4.7 Materiaal

Identificatie

Ieder object heeft een eigenschapsrelatie met een materiaal. Weten van welk materiaal een object is gemaakt, zorgt ervoor dat er gecontroleerd kan worden of het voldoet aan de gestelde (esthetisch, fysische en onderhouds-) eisen. Het kunnen identificeren van materiaal is ook belangrijk voor onder andere visualisatie, materialenpaspoort en inkoop.

Losse materialen

In IFC zijn losse materialen gekoppeld aan het element. Wanneer dit niet het geval is, kun je het dominante materiaal kiezen. Denk aan een translucente kunststofafdekkap of het witte aluminium van een luchtbehandelingskap.

Let extra goed op bij samengestelde objecten, zoals HSB-wanden of verlichtingsarmaturen: indien de losse onderdelen aparte materialen hebben, worden deze als zodanig geëxporteerd naar IfcMaterial.

Naamopbouw

Kwaliteits- en prestatie-eisen worden bij voorkeur niet opgenomen in het materiaal; dit zijn separate eigenschappen die toegepast worden op het element. Bijvoorbeeld: een wand, die een 60 minuten WBDBO-eis heeft, kan in eerste instantie kalkzandsteen zijn en tijdens het proces worden aangepast in beton. De WBDBO-eis van 60 minuten blijft van toepassing op dit ene exemplaar van de wand. Het is nu mogelijk om dit te veranderen door het wandtype aan te passen of alleen het materiaal.

Elementencoderingen (zoals NL-SfB Tabel 1) worden niet opgenomen in het materiaal. Op deze manier kan een materiaal zoals hout toegepast worden in een binnenwandopening, maar ook in een buitenwandafwerking of hoofddraagconstructie.

Voorkom dubbele informatie

Fabrikant en leverancier worden ieder op een andere plaats ingevuld, zodat ze kunnen worden geëxporteerd naar PsetManufacturerTypeInformation – Manufacturer. Een veel toegepaste uitzondering hierop is kleur: binnen het IFC-schema zijn er geen eigenschappen beschikbaar waarmee kleur en afwerking worden aangegeven. Daarnaast worden materialen binnen de aspectmodellen vaak gebruikt om het bouwwerk te visualiseren. In het algemeen adviseren wij: houd het zo eenvoudig en uniform mogelijk en houd rekening met sortering.

Tip: werk volgens de standaard NAA.K.T.

Hét ezelsbruggetje voor eenduidige materiaalbenaming.

Eenduidig samenwerken vraagt om eenduidige materiaalbenaming.

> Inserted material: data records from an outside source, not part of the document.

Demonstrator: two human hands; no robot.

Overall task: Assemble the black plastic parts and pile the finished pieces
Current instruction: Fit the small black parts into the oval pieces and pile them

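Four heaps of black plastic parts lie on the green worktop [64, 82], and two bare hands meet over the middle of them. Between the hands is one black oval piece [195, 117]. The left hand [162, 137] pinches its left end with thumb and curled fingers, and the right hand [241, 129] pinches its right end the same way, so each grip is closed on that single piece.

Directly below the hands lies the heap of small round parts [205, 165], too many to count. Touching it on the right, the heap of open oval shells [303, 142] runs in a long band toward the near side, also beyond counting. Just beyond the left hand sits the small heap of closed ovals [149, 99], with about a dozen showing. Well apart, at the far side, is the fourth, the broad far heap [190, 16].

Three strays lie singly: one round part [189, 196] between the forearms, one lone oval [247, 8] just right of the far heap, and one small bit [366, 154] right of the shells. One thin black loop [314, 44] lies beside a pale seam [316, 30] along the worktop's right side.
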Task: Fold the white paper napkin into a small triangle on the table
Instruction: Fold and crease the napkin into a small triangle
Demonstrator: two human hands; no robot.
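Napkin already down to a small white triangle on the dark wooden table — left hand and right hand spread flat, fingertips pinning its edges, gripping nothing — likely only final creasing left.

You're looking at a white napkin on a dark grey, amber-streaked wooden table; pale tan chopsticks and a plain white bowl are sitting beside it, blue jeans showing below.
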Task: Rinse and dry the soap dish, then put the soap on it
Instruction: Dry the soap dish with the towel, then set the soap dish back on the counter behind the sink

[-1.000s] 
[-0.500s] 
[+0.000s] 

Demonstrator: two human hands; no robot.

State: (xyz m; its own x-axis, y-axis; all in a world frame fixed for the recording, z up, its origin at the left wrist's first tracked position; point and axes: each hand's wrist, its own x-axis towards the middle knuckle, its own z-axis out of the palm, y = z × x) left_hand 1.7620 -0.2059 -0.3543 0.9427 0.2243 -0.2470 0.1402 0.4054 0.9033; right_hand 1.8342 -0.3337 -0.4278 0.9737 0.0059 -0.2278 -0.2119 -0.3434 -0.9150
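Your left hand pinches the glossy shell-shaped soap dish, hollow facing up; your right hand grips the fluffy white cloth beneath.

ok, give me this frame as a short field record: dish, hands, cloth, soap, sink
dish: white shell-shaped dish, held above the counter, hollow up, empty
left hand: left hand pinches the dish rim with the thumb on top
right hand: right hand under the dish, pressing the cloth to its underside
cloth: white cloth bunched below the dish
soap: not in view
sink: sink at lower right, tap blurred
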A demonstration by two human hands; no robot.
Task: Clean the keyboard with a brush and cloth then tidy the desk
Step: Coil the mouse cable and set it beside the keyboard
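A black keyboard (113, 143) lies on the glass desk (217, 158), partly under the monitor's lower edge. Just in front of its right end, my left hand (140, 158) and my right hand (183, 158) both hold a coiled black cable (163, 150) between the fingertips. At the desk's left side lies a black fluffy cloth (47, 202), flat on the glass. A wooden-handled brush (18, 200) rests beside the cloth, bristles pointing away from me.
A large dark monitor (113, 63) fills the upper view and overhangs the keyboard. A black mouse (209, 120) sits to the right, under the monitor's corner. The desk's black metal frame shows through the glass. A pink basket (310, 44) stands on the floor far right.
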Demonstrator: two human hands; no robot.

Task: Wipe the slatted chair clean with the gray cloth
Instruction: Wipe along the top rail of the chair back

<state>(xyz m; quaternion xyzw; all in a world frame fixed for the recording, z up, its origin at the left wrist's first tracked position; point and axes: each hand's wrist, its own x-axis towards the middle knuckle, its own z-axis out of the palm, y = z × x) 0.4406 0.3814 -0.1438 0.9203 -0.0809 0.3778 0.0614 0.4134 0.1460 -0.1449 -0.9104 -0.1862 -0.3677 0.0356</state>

Daarom is er een standaard ontwikkeld waarvan de bibliotheek zó helder en eenvoudig is dat die voor elke BIM-gebruiker duidelijk is. Een eenduidige materiaalbenaming, generiek genoeg om branchebreed toe te passen en specifiek genoeg om van toegevoegde waarde te zijn. Het aanhouden van een vaste volgorde in de naamgeving zorgt voor betrouwbare data. Maar hoe onthoud je die volgorde? Simpel, met het ezelsbruggetje NAA.K.T.: NAAm_Kenmerk_Toepassing. In drie makkelijk te onthouden stappen leg je de essentie van een materiaal voortaan altijd helder vast.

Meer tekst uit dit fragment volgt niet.